→ **INSTRUCTIONS TO FOLLOW**: State the number of lines in the following data that contain the string "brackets", and nothing else.

→ **INPUT DATA**:
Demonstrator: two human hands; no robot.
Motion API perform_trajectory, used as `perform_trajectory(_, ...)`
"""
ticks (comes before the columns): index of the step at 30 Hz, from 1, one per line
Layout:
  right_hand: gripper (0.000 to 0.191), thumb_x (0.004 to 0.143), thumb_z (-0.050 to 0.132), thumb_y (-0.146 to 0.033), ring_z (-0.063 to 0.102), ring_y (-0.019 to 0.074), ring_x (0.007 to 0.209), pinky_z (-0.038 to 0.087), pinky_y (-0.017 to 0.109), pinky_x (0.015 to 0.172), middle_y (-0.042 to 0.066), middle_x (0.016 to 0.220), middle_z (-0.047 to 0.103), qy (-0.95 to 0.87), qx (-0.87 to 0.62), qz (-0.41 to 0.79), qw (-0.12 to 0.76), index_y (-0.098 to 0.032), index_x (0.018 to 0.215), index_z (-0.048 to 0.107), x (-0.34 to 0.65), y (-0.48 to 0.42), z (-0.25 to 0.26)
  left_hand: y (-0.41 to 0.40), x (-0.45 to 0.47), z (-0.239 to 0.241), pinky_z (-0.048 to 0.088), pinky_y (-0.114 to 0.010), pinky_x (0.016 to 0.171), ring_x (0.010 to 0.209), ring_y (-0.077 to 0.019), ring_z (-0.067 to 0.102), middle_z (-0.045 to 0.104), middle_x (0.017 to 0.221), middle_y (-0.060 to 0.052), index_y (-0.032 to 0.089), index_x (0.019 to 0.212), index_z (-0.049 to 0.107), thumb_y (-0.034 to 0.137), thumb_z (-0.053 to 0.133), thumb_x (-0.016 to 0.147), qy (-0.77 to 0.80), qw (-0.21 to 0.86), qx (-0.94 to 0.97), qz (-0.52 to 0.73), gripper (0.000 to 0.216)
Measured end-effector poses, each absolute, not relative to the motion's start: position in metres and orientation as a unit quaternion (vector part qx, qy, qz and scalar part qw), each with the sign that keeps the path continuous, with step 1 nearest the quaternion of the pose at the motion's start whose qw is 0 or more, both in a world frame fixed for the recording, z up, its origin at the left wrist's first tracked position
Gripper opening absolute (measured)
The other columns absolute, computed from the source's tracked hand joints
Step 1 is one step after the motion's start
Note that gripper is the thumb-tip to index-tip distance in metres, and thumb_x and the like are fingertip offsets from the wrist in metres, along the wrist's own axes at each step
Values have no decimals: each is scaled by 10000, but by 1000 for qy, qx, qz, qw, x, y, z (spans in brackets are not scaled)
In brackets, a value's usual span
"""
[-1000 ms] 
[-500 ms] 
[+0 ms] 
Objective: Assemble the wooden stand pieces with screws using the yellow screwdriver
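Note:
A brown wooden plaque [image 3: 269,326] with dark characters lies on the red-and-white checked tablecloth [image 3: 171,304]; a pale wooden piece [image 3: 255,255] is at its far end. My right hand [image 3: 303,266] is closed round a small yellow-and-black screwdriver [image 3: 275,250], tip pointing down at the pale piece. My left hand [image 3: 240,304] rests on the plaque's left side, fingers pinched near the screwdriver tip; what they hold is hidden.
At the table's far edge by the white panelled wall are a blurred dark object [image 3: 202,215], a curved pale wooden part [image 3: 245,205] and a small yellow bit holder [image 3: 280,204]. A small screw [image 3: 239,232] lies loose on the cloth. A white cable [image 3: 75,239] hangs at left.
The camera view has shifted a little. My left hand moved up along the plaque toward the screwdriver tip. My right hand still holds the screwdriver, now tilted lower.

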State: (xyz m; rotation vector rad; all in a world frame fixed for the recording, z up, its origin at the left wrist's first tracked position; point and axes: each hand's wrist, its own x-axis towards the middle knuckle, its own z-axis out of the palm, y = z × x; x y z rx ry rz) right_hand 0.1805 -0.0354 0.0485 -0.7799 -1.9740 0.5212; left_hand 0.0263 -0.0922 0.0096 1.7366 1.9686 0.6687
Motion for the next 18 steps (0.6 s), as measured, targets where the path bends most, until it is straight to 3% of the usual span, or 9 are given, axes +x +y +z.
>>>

→ **WRITTEN ANSWER**: 2